▶ **Activity**
Transcribe, exactly and without pictures, the lines below from the line with "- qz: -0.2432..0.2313" to the line with "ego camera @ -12", both ends included, and no others.

▶ **Material provided**
.....

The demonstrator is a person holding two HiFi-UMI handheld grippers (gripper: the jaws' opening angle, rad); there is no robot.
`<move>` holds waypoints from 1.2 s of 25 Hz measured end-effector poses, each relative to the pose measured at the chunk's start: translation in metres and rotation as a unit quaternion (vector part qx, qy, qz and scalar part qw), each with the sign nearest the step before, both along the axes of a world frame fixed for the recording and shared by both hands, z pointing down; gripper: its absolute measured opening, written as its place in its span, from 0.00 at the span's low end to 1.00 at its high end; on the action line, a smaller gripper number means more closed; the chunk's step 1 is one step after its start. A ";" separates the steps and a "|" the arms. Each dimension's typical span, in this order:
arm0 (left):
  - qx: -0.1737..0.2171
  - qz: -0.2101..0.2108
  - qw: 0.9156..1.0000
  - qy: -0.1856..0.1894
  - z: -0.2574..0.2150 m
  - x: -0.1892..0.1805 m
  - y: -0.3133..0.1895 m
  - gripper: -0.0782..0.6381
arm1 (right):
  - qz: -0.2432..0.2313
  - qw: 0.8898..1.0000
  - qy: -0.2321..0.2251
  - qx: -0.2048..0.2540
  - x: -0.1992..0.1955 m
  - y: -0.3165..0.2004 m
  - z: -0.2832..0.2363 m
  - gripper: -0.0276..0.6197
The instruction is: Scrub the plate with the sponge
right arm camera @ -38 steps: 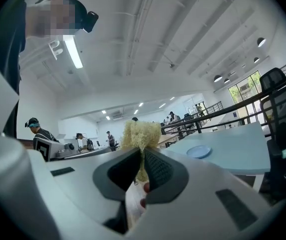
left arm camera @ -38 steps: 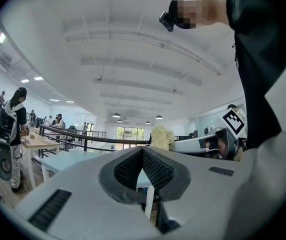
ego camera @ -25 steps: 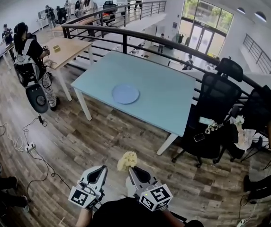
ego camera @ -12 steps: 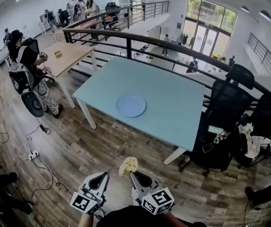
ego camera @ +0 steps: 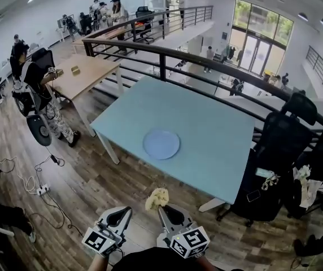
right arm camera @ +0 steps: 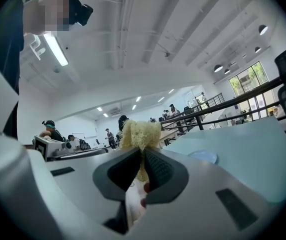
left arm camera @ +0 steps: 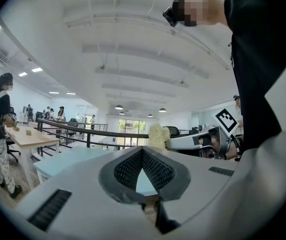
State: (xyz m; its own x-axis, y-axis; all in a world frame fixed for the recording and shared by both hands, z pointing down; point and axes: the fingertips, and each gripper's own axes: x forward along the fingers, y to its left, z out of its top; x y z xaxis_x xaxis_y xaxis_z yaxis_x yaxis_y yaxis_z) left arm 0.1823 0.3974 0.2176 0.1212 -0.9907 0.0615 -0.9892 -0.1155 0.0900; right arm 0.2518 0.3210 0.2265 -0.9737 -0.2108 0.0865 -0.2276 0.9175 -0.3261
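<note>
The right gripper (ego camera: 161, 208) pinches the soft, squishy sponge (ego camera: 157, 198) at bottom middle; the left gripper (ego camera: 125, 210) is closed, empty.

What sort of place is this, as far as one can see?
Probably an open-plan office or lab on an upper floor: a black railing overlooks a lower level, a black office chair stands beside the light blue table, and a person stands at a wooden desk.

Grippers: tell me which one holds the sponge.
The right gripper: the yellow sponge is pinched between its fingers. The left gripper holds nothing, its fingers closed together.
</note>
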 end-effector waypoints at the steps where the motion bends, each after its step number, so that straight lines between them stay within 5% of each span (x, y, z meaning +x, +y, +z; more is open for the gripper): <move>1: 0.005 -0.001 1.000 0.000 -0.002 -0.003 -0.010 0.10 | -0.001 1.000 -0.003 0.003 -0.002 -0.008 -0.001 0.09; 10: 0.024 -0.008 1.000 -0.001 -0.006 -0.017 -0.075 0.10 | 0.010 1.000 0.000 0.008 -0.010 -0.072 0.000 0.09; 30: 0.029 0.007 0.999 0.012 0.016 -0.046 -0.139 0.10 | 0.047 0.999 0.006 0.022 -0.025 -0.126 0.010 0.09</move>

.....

▶ **Response area**
  - qz: -0.2432..0.2313
  - qw: 0.8898..1.0000
  - qy: -0.2321..0.2251
  - qx: -0.2048..0.2540
  - x: -0.1992..0.1955 m
  - y: -0.3165..0.2004 m
  - z: -0.2832..0.2363 m
  - gripper: -0.0276..0.6197
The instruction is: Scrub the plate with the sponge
right arm camera @ -38 steps: 
left arm camera @ -38 steps: 
ego camera @ -25 steps: 
ego camera @ -12 steps: 

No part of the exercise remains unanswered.